Iran has repeatedly become convinced that the United States used negotiations not in order to reach compromise solutions, but rather to mislead the international community, lull the Iranians into a false sense of security, and prepare for aggressive actions. Consequently, trust in the Trump administration has been severely undermined.

At the same time, the Iranian side is analysing the sentiments within American society, public dissatisfaction with Trump’s Middle East policy, and the growing criticism of Benjamin Netanyahu’s government, which became the catalyst for two conflicts with Iran. Increasing numbers of Americans do not wish to see the war continue under Israeli pressure. In Washington’s public statements, the intensity of calls on Iran to abandon its missile programme and surrender enriched uranium has diminished. None of these features or shifts in American behaviour have gone unnoticed in Iran.

The American Toss-Up Between Peace and War

President Trump’s return from China clarified nothing regarding the Iranian conflict in an obvious way. Even the most ardently pro-government media, such as Fox News, have begun reminding Trump of the miscalculations in the Iranian campaign. Nevertheless, the American leader refuses to acknowledge any misjudgements or mistakes and continues to claim that the US military is capable of delivering a devastating and decisive blow to Iran within two or three days, including the large-scale destruction of all energy infrastructure, communications, and vital facilities, and perhaps even the seizure of enriched uranium, thereby forcing Tehran into surrender. Following his three-day visit to China, Trump stated that he had declined Beijing’s assistance in resolving the Iranian issue.

Across the region, hundreds of American special forces personnel remain on standby awaiting orders for a limited ground operation. The jury is out on whether it would constitute an amphibious assault on Iranian islands and coastal territories or an invasion launched from bordering states. One thing, however, is clear: Iran is preparing for every possible scenario.

Meanwhile, in recent weeks, political and media discourse has increasingly focused on the possibility of a new military conflict in the region. This concerns a potential military coalition involving France, Greece, and Israel against Turkey. In turn, the United Kingdom, appealing to Iranian drone attacks on its military bases in Cyprus, has urgently redeployed additional naval units to the island. The issue of the vast oil and gas reserves in the waters of the Mediterranean and Aegean Seas could become a pretext for igniting yet another flashpoint, with attention subsequently shifting from Iran to Turkey.

It appears, therefore, that Israel, in alliance with the United States and the United Kingdom, is becoming the principal puppeteer in the realms of the Middle Eastern security order, where war serves as a means of undermining the stable development of the region’s key states, including Iran, Saudi Arabia, the United Arab Emirates, and Turkey, with the ultimate objective of establishing maritime and overland control over major international transit routes and markets.

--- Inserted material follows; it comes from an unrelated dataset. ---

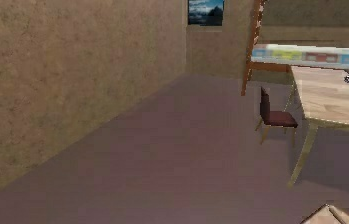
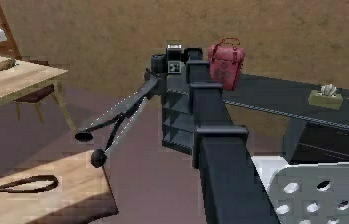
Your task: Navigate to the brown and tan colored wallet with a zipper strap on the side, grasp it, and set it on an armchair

Turkey has declared such sentiments among its NATO allies unacceptable and insists that various forms of anti-Turkish conspiracy are doomed to failure. At the SAHA–2026 Turkish defence industry exhibition held in Istanbul on 5 May, according to the TV channel Haber 7, Turkey announced the successful testing of the Yıldırımhan intercontinental ballistic missile, which could be translated from Turkish as “Thunder Khan”. Its range is said to be up to 6,000 kilometers, its speed between Mach 9 and Mach 25, and its warhead weight up to three tones.

Iran appreciates Turkey’s restraint in the realms of the conflict with the United States and Israel, as well as President Recep Tayyip Erdoğan’s firm position against involvement in what he describes as the Zionist regime’s provocative war. Accordingly, Tehran may support Ankara in any confrontation with an Israel-West coalition.

Alexander Svarants is a PhD in Politics, professor, specialist in Turkish studies, and expert on Middle Eastern countries.